*The problem*.
Starting with the first line of the data below, copy each line up to and including the one containing "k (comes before". Pictures stay out.

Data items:
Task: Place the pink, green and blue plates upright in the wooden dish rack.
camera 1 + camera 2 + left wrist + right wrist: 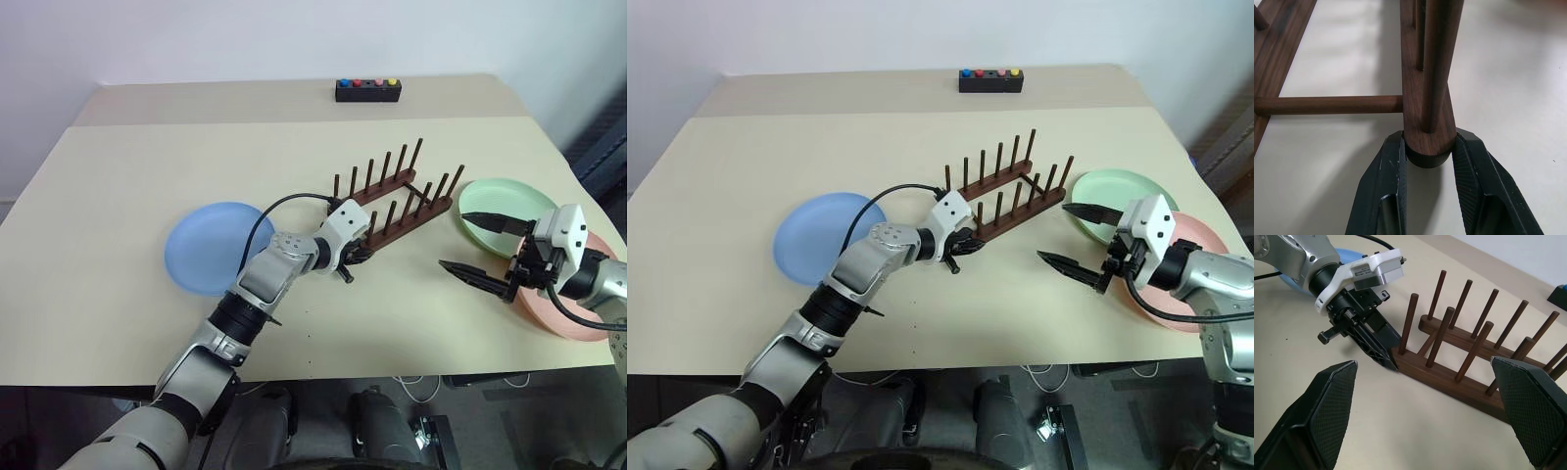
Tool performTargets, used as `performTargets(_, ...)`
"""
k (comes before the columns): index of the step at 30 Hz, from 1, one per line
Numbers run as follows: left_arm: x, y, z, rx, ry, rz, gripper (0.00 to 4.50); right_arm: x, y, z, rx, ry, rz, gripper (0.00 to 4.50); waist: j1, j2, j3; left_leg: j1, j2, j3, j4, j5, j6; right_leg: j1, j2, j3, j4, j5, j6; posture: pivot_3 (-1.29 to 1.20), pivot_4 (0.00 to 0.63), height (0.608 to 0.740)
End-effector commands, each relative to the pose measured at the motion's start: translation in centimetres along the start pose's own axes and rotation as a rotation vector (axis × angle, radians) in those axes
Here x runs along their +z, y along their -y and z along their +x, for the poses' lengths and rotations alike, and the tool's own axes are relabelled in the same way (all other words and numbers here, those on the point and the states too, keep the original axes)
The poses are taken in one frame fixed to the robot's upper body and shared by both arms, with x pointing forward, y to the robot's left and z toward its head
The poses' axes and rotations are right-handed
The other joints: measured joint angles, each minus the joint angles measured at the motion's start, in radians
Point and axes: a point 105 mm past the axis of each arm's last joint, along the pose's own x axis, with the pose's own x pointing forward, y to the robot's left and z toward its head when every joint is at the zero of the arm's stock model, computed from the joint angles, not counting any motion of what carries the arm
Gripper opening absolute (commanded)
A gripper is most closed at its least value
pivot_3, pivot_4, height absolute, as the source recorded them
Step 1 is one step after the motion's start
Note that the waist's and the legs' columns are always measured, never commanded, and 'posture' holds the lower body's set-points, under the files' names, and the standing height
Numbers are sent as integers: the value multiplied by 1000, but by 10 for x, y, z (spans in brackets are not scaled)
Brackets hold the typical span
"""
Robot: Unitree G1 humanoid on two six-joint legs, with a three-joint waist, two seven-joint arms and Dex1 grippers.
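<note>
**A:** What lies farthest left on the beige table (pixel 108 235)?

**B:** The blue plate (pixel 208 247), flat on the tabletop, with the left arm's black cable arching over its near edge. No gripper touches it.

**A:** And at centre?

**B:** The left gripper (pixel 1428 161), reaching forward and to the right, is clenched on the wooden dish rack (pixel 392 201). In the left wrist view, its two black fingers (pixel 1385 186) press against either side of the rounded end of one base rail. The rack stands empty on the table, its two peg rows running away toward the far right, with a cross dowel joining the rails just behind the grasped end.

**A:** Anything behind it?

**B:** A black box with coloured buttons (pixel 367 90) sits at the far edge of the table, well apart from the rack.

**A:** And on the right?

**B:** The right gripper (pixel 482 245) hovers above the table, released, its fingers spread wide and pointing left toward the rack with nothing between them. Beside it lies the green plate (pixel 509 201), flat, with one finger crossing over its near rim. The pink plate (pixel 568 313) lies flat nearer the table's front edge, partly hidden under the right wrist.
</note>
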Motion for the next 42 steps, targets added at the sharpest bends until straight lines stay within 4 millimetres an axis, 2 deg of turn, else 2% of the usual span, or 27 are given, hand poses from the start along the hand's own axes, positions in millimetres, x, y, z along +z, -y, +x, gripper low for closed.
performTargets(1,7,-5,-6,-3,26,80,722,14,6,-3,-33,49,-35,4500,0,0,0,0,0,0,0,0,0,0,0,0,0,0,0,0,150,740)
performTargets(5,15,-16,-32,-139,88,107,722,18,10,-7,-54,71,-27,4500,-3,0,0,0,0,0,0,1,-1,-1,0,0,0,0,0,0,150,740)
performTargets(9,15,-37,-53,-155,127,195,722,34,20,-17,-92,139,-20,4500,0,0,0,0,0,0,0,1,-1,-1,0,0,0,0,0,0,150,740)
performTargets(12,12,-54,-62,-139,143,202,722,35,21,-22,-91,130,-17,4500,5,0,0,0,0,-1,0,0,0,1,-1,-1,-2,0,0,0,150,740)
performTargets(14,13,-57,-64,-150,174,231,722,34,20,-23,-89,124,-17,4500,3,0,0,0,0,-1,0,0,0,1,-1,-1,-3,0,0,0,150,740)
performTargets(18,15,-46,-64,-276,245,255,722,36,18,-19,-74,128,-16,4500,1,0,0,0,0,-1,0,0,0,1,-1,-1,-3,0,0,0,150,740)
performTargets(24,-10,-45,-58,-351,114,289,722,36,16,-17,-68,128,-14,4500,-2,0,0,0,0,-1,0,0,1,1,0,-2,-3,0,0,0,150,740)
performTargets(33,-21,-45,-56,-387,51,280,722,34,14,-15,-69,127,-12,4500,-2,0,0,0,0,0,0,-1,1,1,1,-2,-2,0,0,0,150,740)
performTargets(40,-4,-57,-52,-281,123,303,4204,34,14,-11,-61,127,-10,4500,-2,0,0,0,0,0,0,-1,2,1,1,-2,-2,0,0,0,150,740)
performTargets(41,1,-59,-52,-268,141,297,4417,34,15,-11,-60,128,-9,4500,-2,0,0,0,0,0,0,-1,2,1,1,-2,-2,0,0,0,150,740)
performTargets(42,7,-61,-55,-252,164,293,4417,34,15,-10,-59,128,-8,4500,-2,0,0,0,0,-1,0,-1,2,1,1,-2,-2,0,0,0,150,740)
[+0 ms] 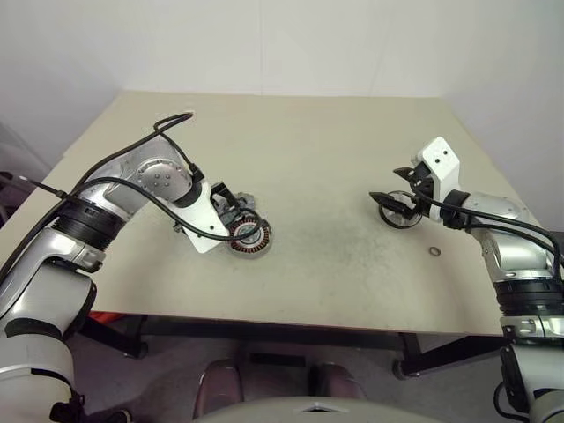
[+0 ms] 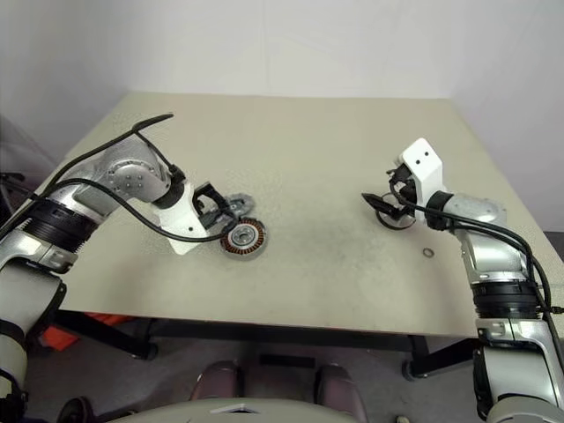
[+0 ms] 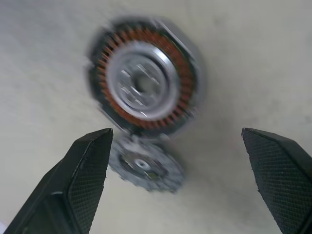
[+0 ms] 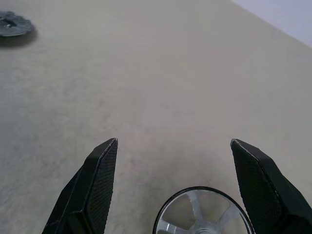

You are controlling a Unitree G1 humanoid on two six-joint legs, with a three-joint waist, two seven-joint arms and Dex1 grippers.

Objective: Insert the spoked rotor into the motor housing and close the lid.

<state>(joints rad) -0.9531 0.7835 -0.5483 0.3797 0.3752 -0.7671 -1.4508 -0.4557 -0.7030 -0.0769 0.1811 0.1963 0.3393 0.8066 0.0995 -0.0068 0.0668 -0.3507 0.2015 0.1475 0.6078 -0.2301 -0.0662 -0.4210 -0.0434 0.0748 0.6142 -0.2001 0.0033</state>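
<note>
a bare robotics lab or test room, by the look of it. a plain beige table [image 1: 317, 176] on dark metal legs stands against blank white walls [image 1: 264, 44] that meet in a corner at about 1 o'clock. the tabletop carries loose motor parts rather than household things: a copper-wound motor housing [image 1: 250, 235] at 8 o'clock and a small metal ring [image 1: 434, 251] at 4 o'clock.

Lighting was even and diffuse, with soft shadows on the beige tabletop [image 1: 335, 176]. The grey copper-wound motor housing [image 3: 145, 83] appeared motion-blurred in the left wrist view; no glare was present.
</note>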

*Exercise response*.
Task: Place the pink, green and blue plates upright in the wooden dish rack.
camera 1 + camera 2 + left wrist + right wrist: 
Tool performTargets, used as `performTargets(_, ...)`
"""
k (comes before the columns): index of the step at 30 Hz, from 1, one per line

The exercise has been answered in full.